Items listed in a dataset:
◆ ◆ ◆ ◆ ◆ ◆ ◆

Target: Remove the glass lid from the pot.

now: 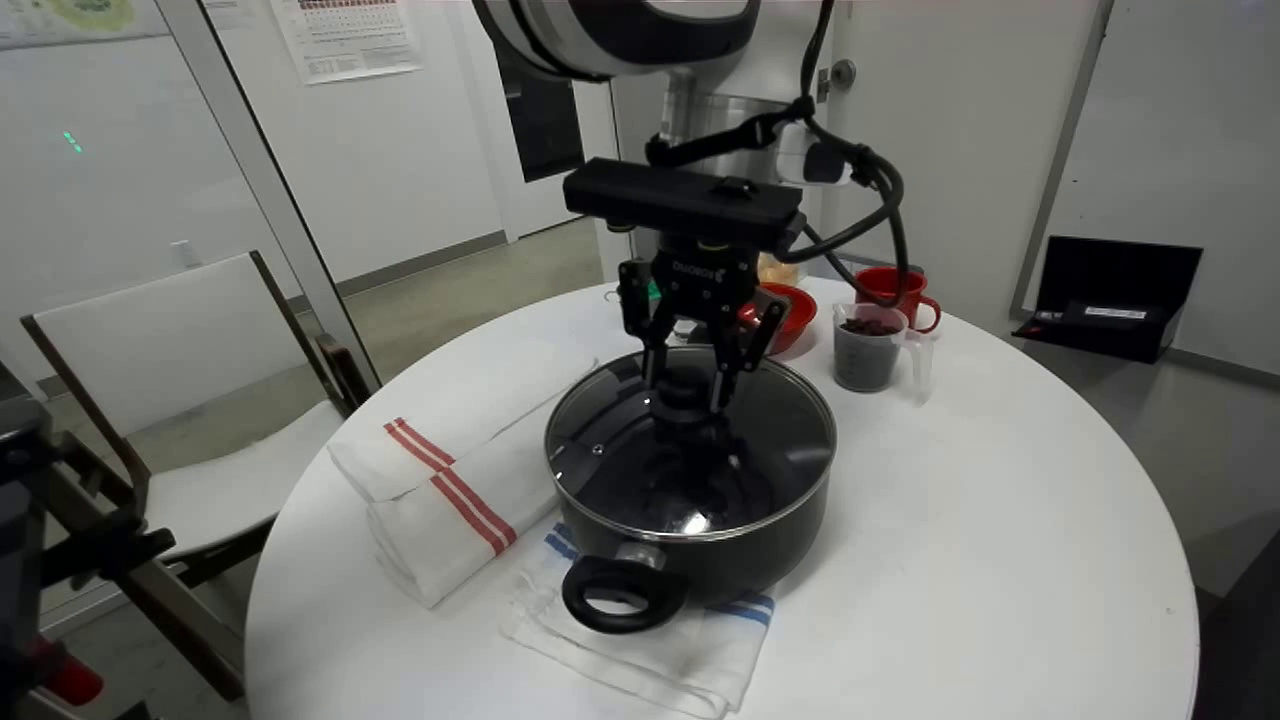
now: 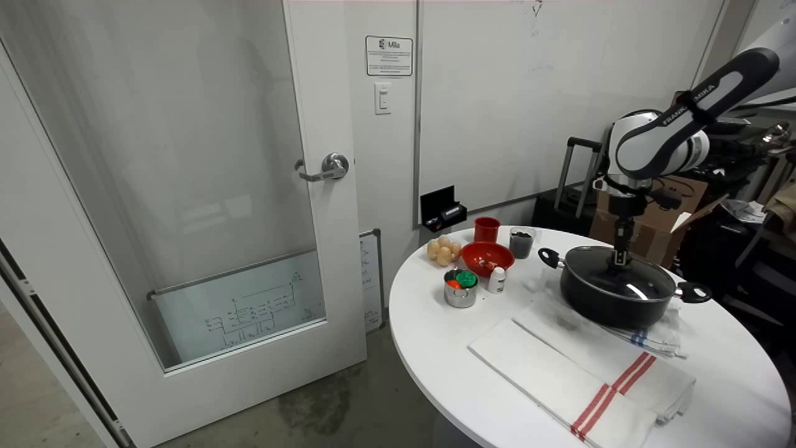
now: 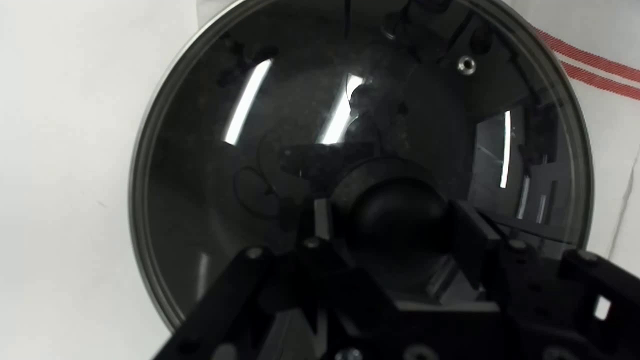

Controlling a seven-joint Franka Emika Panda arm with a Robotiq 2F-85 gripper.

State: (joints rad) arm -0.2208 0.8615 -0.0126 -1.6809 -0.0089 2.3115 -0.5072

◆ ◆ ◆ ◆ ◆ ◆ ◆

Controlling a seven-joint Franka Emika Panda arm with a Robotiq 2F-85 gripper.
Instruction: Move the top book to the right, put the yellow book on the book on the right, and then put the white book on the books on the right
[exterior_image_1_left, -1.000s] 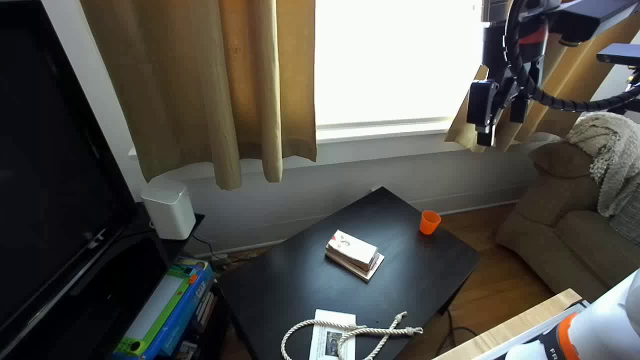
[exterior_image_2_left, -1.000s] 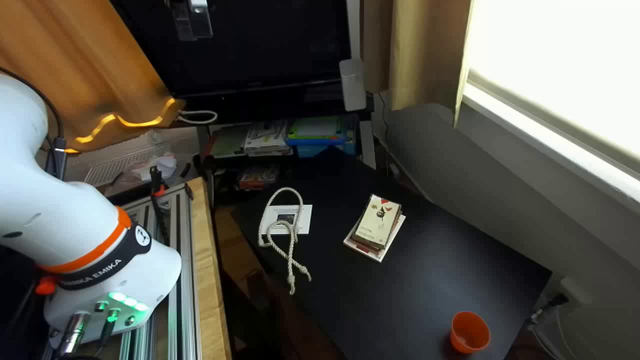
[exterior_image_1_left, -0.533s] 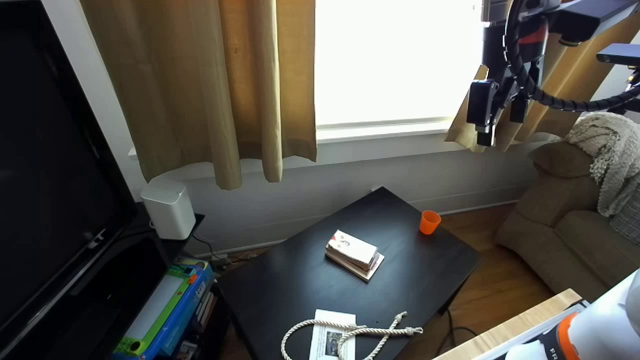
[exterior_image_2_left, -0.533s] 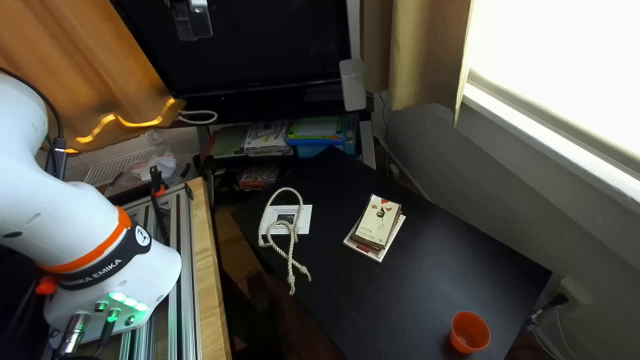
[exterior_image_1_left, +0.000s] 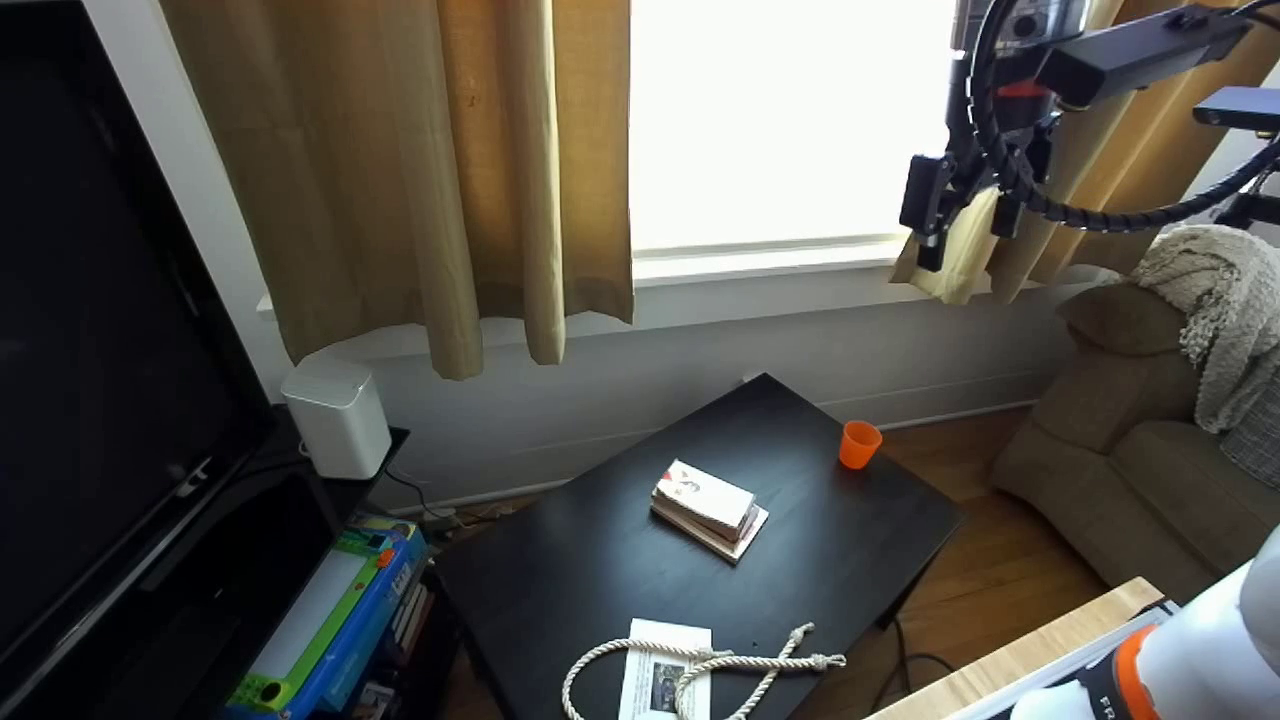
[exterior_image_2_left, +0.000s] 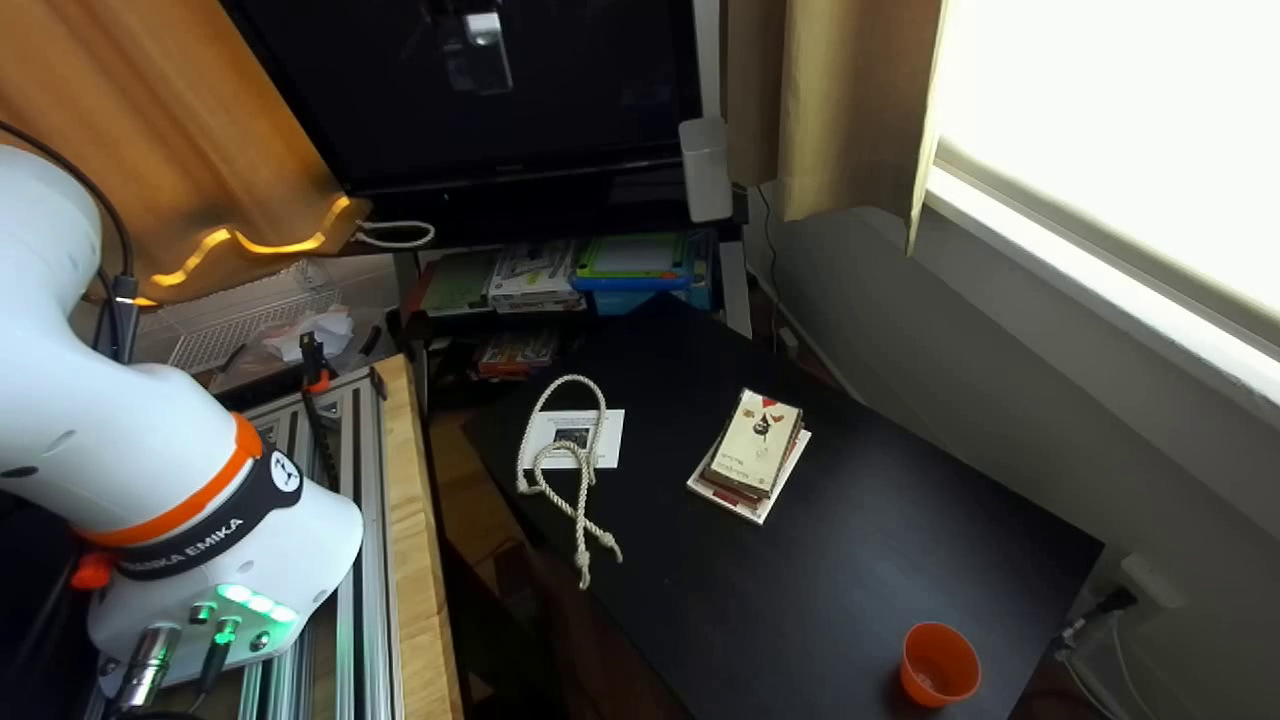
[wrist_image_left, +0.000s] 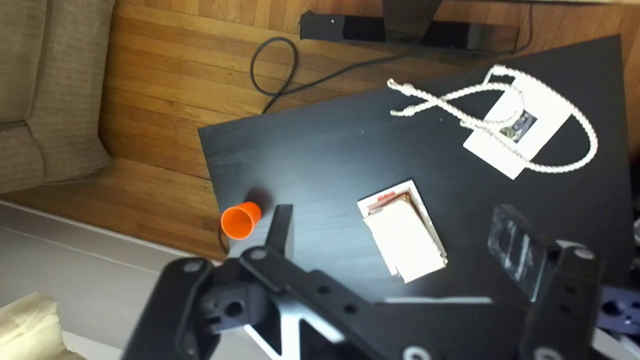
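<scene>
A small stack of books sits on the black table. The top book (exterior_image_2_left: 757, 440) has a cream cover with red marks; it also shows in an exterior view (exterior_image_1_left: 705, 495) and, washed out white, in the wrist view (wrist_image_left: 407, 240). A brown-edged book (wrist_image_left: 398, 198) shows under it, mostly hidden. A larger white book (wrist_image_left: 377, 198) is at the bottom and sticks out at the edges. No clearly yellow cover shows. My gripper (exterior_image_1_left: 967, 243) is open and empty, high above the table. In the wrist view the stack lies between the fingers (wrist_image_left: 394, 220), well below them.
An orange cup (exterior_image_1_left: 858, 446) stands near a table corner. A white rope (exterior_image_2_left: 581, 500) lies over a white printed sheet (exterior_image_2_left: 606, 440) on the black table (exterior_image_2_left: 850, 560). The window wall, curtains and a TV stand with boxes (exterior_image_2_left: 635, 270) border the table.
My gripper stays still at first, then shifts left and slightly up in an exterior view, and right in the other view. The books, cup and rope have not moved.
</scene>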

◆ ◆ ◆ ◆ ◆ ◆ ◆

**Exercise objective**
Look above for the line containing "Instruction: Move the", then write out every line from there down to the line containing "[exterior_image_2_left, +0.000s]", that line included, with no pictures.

**Task output**
Instruction: Move the top book to the right, put the yellow book on the book on the right, and then put the white book on the books on the right
[exterior_image_1_left, -1.000s] 
[exterior_image_2_left, -1.000s] 
[exterior_image_1_left, -0.533s] 
[exterior_image_2_left, -0.533s] 
[exterior_image_1_left, +0.000s] 
[exterior_image_2_left, +0.000s] 

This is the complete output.